### About this task
Every line of the listing that holds the word "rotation" should be returned.

### Dataset content
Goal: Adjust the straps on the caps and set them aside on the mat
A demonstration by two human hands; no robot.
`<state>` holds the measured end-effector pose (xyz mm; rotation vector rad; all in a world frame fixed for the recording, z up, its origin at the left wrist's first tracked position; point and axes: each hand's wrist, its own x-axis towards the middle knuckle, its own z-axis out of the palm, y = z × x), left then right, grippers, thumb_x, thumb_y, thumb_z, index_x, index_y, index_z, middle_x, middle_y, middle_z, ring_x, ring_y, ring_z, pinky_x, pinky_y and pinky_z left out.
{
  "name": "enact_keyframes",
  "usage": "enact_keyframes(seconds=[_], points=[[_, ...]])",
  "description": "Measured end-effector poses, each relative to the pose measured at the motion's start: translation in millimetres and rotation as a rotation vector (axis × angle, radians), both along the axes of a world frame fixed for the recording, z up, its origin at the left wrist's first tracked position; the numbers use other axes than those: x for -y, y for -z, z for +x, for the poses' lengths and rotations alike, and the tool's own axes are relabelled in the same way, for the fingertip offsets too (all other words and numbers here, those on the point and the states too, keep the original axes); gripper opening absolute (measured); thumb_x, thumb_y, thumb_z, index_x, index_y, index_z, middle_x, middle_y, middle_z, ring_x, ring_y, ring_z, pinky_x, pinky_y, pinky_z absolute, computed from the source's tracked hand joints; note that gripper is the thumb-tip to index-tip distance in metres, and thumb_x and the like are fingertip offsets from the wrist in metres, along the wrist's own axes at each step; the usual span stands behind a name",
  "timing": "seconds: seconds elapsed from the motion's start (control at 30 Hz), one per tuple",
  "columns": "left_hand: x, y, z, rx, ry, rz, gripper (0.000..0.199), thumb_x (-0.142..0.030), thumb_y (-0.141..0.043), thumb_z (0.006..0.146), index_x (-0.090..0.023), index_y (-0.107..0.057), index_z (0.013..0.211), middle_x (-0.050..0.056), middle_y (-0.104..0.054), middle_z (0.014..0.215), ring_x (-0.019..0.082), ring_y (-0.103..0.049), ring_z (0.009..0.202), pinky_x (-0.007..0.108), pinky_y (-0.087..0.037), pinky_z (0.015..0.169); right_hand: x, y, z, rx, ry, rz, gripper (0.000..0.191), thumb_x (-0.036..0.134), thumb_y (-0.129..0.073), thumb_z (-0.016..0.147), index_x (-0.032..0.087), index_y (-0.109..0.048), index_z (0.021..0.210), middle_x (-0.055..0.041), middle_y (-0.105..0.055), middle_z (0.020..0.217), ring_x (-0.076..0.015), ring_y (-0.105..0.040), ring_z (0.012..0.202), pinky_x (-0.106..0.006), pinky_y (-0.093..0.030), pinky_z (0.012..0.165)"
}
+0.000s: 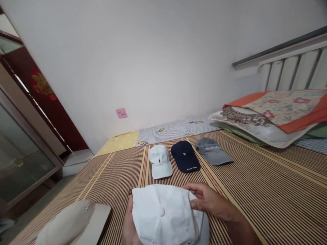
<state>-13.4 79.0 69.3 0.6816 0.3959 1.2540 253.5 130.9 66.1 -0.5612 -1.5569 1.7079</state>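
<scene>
A white baseball cap (163, 214) is held up close to me, its crown and top button facing me and its brim at the lower right. My left hand (129, 223) grips its left side, the fingers mostly hidden behind the fabric. On the right side, my right hand (204, 199) pinches the cap's edge between thumb and fingers. Beyond it on the striped mat, a white cap with a small dark logo (160, 161), a navy cap (185, 156) and a grey cap (213, 151) lie in a row. To my left rests a beige cap (74, 223), partly cut off by the frame.
The striped bamboo mat (255, 183) covers the bed, which meets a white wall (163, 68). Stacked pillows (260, 122) with an orange floral cover (288, 105) lie at the right, near a radiator (293, 69). A pink note (121, 113) sticks to the wall. Glass-panelled door (20, 163) at left.
</scene>
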Motion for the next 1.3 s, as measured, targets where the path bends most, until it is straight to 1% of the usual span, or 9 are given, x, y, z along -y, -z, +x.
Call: enact_keyframes(seconds=[0.2, 0.4, 0.57, 0.67, 0.77, 0.87, 1.0, 1.13, 1.3], points=[[-12, 10.9, 28, 0.076, -0.201, -0.063, 0.052, -0.064, -0.05, 0.096, -0.026, -0.081, 0.113, 0.007, -0.078, 0.125, 0.026, -0.048, 0.145, 0.04, -0.02, 0.128, -8, 9.0, -3, -0.179, 0.326, -0.124, 0.034, 0.049, -0.087, 0.076, 0.018, -0.073, 0.083, 0.001, -0.073, 0.077, -0.0131, -0.064, 0.068, -0.023, -0.044, 0.065], [-10, 3.0, 70, -0.175, -0.424, -0.172, 0.053, -0.059, -0.068, 0.088, -0.025, -0.071, 0.129, 0.01, -0.07, 0.139, 0.031, -0.056, 0.138, 0.043, -0.036, 0.121, -16, 5.6, 4, -0.365, 0.635, -0.298, 0.043, 0.047, -0.096, 0.06, 0.019, -0.071, 0.081, -0.0009, -0.076, 0.073, -0.0166, -0.066, 0.064, -0.027, -0.05, 0.064], [-9, 27.0, 75, -0.412, -0.244, -0.143, 0.048, -0.04, -0.086, 0.077, -0.015, -0.075, 0.115, 0.012, -0.081, 0.099, 0.024, -0.074, 0.092, 0.031, -0.057, 0.082, -24, 10.6, 19, -0.419, 0.847, -0.296, 0.04, 0.047, -0.092, 0.061, 0.023, -0.069, 0.083, -0.0003, -0.078, 0.077, -0.0235, -0.072, 0.074, -0.033, -0.055, 0.07], [-9, 38.9, 72, -0.5, -0.063, -0.049, 0.042, -0.044, -0.084, 0.078, -0.013, -0.076, 0.105, 0.005, -0.074, 0.073, 0.012, -0.062, 0.055, 0.02, -0.042, 0.047, -28, 17.3, 30, -0.42, 0.948, -0.299, 0.037, 0.044, -0.091, 0.06, 0.025, -0.069, 0.083, 0.0011, -0.079, 0.079, -0.0224, -0.071, 0.075, -0.032, -0.055, 0.07], [-10, 43.4, 70, -0.513, 0.043, 0.005, 0.041, -0.048, -0.081, 0.08, -0.013, -0.075, 0.102, 0.002, -0.069, 0.07, 0.002, -0.039, 0.033, 0.02, -0.015, 0.032, -30, 22.0, 36, -0.393, 1.003, -0.297, 0.036, 0.042, -0.09, 0.059, 0.024, -0.071, 0.083, 0.0011, -0.079, 0.077, -0.0204, -0.069, 0.073, -0.03, -0.055, 0.068], [-11, 42.1, 69, -0.513, 0.034, 0.04, 0.039, -0.046, -0.078, 0.083, -0.014, -0.073, 0.105, 0.0, -0.067, 0.068, -0.002, -0.028, 0.03, 0.022, -0.004, 0.033, -32, 24.2, 34, -0.342, 1.028, -0.283, 0.035, 0.042, -0.088, 0.06, 0.022, -0.073, 0.085, -0.0008, -0.079, 0.079, -0.0217, -0.07, 0.075, -0.03, -0.055, 0.067], [-10, 35.1, 63, -0.607, -0.029, 0.069, 0.04, -0.048, -0.074, 0.086, -0.015, -0.069, 0.108, -0.002, -0.064, 0.065, 0.001, -0.035, 0.031, 0.022, -0.008, 0.036, -35, 25.8, 30, -0.291, 1.067, -0.254, 0.041, 0.042, -0.086, 0.063, 0.021, -0.074, 0.096, -0.0048, -0.08, 0.095, -0.0253, -0.072, 0.092, -0.032, -0.057, 0.075], [-8, 24.4, 46, -0.75, -0.243, 0.082, 0.037, -0.048, -0.068, 0.091, -0.016, -0.065, 0.109, -0.003, -0.065, 0.068, 0.002, -0.04, 0.038, 0.02, -0.023, 0.045, -36, 29.2, 31, -0.24, 1.114, -0.225, 0.043, 0.045, -0.083, 0.07, 0.023, -0.074, 0.105, -0.0065, -0.077, 0.114, -0.0247, -0.071, 0.1, -0.031, -0.058, 0.074], [8, 7.8, -2, -0.855, -0.574, 0.026, 0.039, -0.053, -0.072, 0.087, -0.018, -0.065, 0.103, -0.007, -0.058, 0.057, 0.009, -0.045, 0.048, 0.022, -0.037, 0.056, -40, 33.6, 30, -0.234, 1.052, -0.205, 0.037, 0.047, -0.082, 0.069, 0.022, -0.076, 0.097, -0.0074, -0.079, 0.103, -0.0265, -0.072, 0.1, -0.035, -0.059, 0.081]])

### Completed exercise
`<state>` holds the measured end-effector pose (xyz mm; rotation vector rad; all in a world frame fixed for the recording, z up, its origin at the left wrist's first tracked position; point and axes: each hand's wrist, its own x-axis towards the middle knuckle, its own z-axis out of the palm, y = z × x), left then right, grippers, thumb_x, thumb_y, thumb_z, index_x, index_y, index_z, middle_x, middle_y, middle_z, ring_x, ring_y, ring_z, pinky_x, pinky_y and pinky_z left out.
  "description": "Measured end-effector poses, each relative to the pose measured at the motion's start: translation in millimetres and rotation as a rotation vector (axis × angle, radians), both along the axes of a world frame fixed for the recording, z up, its origin at the left wrist's first tracked position; the numbers use other axes than those: x for -y, y for -z, z for +x, for the poses' lengths and rotations alike, and the tool's own axes are relabelled in the same way, for the fingertip offsets too (all other words and numbers here, those on the point and the states too, keep the original axes); gripper opening absolute (measured); thumb_x, thumb_y, thumb_z, index_x, index_y, index_z, middle_x, middle_y, middle_z, ring_x, ring_y, ring_z, pinky_x, pinky_y, pinky_z absolute, computed from the source's tracked hand joints; note that gripper is the thumb-tip to index-tip distance in metres, and thumb_x and the like are fingertip offsets from the wrist in metres, along the wrist's own axes at each step; the usual span stands behind a name",

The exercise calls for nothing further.